## Directions for this task
Where the listing shows an image, skip it and output all other material unchanged.

## Data
━━━━━━━━
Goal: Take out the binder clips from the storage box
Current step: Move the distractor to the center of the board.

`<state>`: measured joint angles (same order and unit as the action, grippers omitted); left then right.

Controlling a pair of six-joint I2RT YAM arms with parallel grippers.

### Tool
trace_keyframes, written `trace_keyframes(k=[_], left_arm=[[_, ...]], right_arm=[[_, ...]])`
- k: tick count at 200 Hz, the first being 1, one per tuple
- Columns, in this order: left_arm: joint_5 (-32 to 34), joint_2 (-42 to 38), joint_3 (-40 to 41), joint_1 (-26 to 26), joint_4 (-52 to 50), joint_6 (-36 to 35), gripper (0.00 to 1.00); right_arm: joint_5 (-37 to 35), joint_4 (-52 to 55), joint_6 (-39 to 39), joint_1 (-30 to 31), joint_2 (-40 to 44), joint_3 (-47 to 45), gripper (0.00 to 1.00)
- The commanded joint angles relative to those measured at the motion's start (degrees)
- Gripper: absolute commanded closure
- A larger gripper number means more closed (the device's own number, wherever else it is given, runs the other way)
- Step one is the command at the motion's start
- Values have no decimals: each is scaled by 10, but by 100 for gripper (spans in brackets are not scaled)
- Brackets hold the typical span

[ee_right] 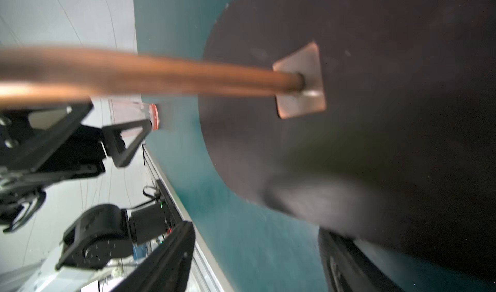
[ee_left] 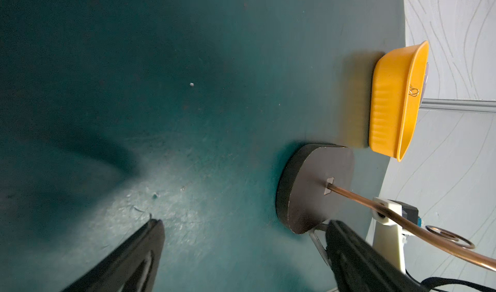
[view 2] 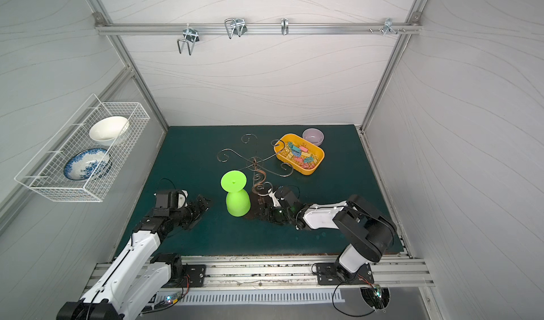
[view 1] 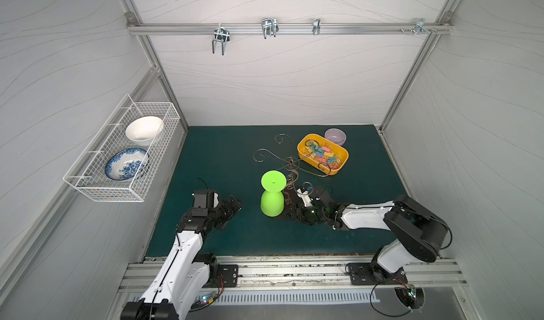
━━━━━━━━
## Final answer
Goal: Take out the binder clips from the storage box
Current step: Move the distractor to the center of the board.

`<state>`: measured joint angles (same order and unit as the action, grippers omitted); left then right.

Controlling a pair of six-joint I2RT YAM arms with parallel grippers.

### Tool
trace_keyframes, written `trace_keyframes(k=[_], left_arm=[[_, ...]], right_arm=[[_, ...]])`
- k: tick count at 200 Hz, the first being 1, one per tuple
- Columns, in this order: left_arm: joint_5 (-32 to 34), joint_2 (-42 to 38), joint_3 (-40 to 41), joint_1 (-26 to 26), joint_4 (-52 to 50), joint_6 (-36 to 35), gripper (0.00 to 1.00); right_arm: joint_5 (-37 to 35), joint_4 (-52 to 55), joint_6 (-39 to 39), joint_1 (-30 to 31), joint_2 (-40 to 44), joint_3 (-47 to 45), gripper (0.00 to 1.00)
- The commanded joint angles relative to those measured at the motion's start (degrees)
- Gripper: absolute commanded closure
- A larger gripper number means more closed (the device's own number, wherever else it is given, runs the other way)
- Step one is the command at the motion's start
- Values have no decimals: each is scaled by 10, but by 100 for gripper (spans in brackets are not scaled)
- Brackets hold the typical span

[ee_right] 
[ee_left] 
[view 2] 
[view 1] 

No more output is required.